STREB Extreme Action Company, Brooklyn, NY
OUTERLIMITS will be an ever changing action experience encompassing the choreography, apparatus and dynamics of Elizabeth Streb's work combined with the musical artistry of some of today’s best beat composers as curated and designed by DJ/sound artist Zaire Baptiste. Creating a work that pushes boundaries, defies gravity, and challenges assumptions, Streb plans to revisit certain devices -- prototypical, pedestrian or repurposed -- for which she has invented choreography before.

Tere O'Connor Dance, New York, NY
In summer/fall 2017, Tere O’Connor Dance will create Long Run, which will premiere at The Fisher Center at Bard College from October 13-15. Created on eight dancers, the work will be co-commissioned by Bard and NYLA in NYC and presented at NYLA and at Columbia College, Chicago. Landscape, historical space and imagined places converge to fuel O’Connor’s choreographic strategies for this work. In the resultant illusory space, devoid of human architectural imprint, he ponders what might have been. Together with his stellar cast he will draw from the turbulent emotional dynamics of the present and push his signature movement invention to extremes. Score by James Baker.

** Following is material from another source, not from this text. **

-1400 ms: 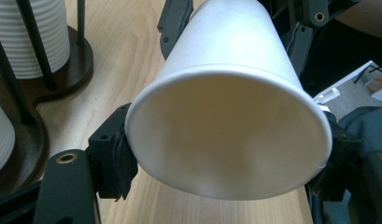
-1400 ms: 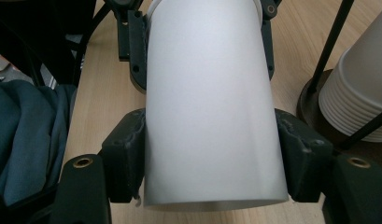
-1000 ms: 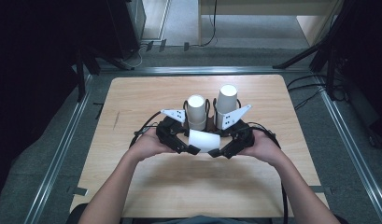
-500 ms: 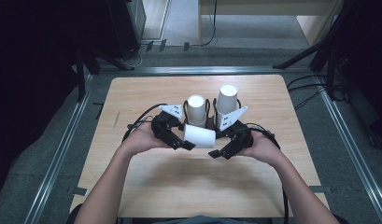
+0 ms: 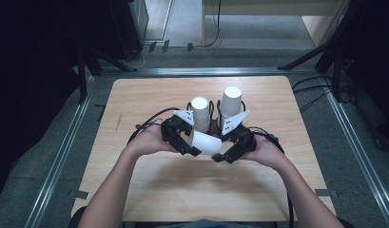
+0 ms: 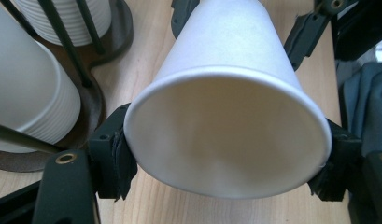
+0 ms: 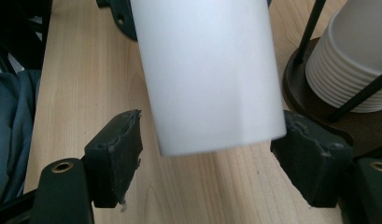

Urban Bush Women, Brooklyn, NY
Jawole Zollar and Urban Bush Women will devise HairStories 3.3, a multidisciplinary, evening-length work with the full company of 7 dancers that will include comic, spoken text and video elements. This new work will reintroduce two characters from a 2001 narrative dance by UBW that will otherwise be entirely original, with an all-new creative team and choreography. HairStories 3.3 will address topical matters of race and equity today, and UBW will engage communities around these issues via Hair Parties, the engagement component for this work.